How to prune plums and cherry plumsIf your orchard has plum and cherry plum trees, then pruning and shaping their crowns, as a rule, are carried out according to the same scheme. Of course, there are a number of differences in the implementation of these agrotechnical measures – which ones, you will find out after reading this material.

Trimming Prunes

In the first years after planting, the shoots of the plum grow up to 1,5-2 m. Moreover, they grow unevenly. They can also overtake the central conductor. As a result, the crown turns out to be shaggy, then like a broom, then like solid thickets of strong vertical branches. Where are the main branches, where is the conductor – you cannot make out. And if we take into account the early ripening of the plum buds and the associated ability of the shoots to branch, then one can imagine what kind of thickening is created. Add to this picture the presence in the crown of the plum of many sharp forks with an enduring threat of breaks and faults. Proceeding from this, during the formation of the crown, try to ensure the leading position of the central conductor (if, of course, it is provided for by the formation system); maintain equal growth and good fouling of the main branches; to prevent early thickening of the crown and the formation of sharp forks.
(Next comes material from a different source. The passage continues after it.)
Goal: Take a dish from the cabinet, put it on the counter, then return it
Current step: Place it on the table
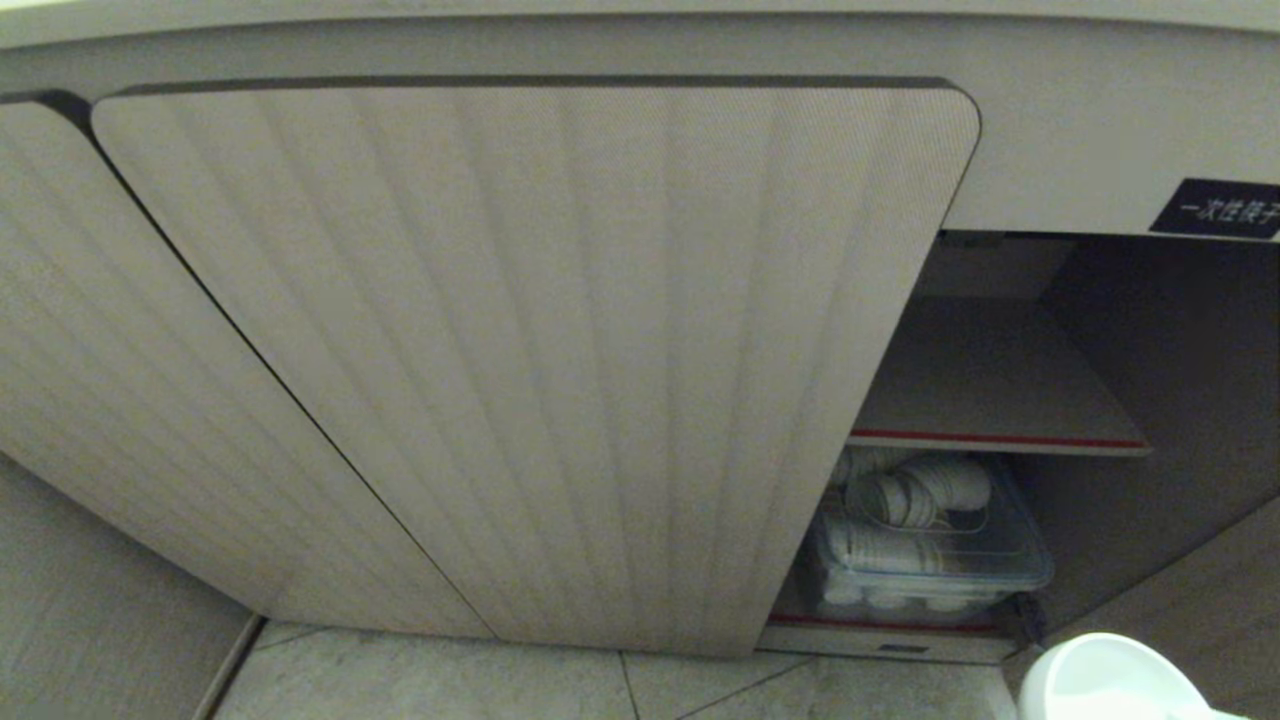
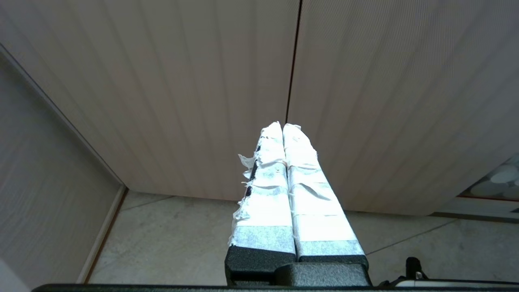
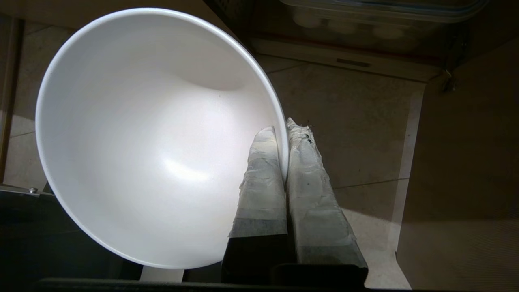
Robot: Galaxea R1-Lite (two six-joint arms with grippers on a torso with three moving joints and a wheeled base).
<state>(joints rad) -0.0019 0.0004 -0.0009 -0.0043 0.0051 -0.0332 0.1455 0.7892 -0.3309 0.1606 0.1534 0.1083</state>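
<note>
One small glossy white round bowl (image 3: pixel 154 138) is pinched at its rim by the right gripper (image 3: pixel 283 134): one taped finger lies inside the wall, the other outside. In the head view the bowl (image 1: pixel 1115 680) sits low at the right, above the grey tiled floor (image 1: pixel 500 685) and outside the beige low cabinet (image 1: pixel 1050 130). Two ribbed round-cornered doors (image 1: pixel 560 350) are visible, with the compartment to their right exposed. Two grey shelves with red front edges (image 1: pixel 1000 440) show; the lower one carries one clear plastic box (image 1: pixel 930 570) of white ribbed cups, number indeterminable. One black label (image 1: pixel 1215 210) is fixed above. The left gripper (image 2: pixel 282 126) hangs before the doors, fingers pressed together, empty.
</note>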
The best crown shape for plums is sparse-tiered. The height of the trunk is 30-40 cm. The distance between the branches in one tier is 10-15 cm. The distance between the tiers is about 70 cm. If the branches are single, they are laid every 30-40 cm. The total number of main branches in the crown is brought to 8-10. It is impossible to leave branches with an angle of departure less than 40 ° as the main ones.

Be sure to remove competitors. Although you can cut out the conductor, and leave the competitor, that is, make the transfer of the conductor to the competitor.

So that the crown does not come out of obedience, subordinate the main branches and subordinate to the guide. In order to have a sufficient number of overgrowing branches, in trees with an average awakening of buds, shorten annual branches by 1/4, with a weak one – by 1/3 and with a very weak one – by 1/2. Pruning is especially useful for plants that bear fruit primarily on spurs and bouquet twigs. This will improve their fouling and, accordingly, prevent exposure and development of the ankle.

If the plants tend to thicken, limit yourself to thinning. Do not use shortening. Plum responds well to branch bending. You can use this technique when you need, for example, to urgently replenish the crown with branches.

Suitable for plums and improved vase-like crown. Do not tighten only to remove the center conductor. For the second year, be sure to cut it out. And then make sure that none of the branches take the lead and become the new central conductor. Keep an eye on the tops too, so that the center does not overgrow.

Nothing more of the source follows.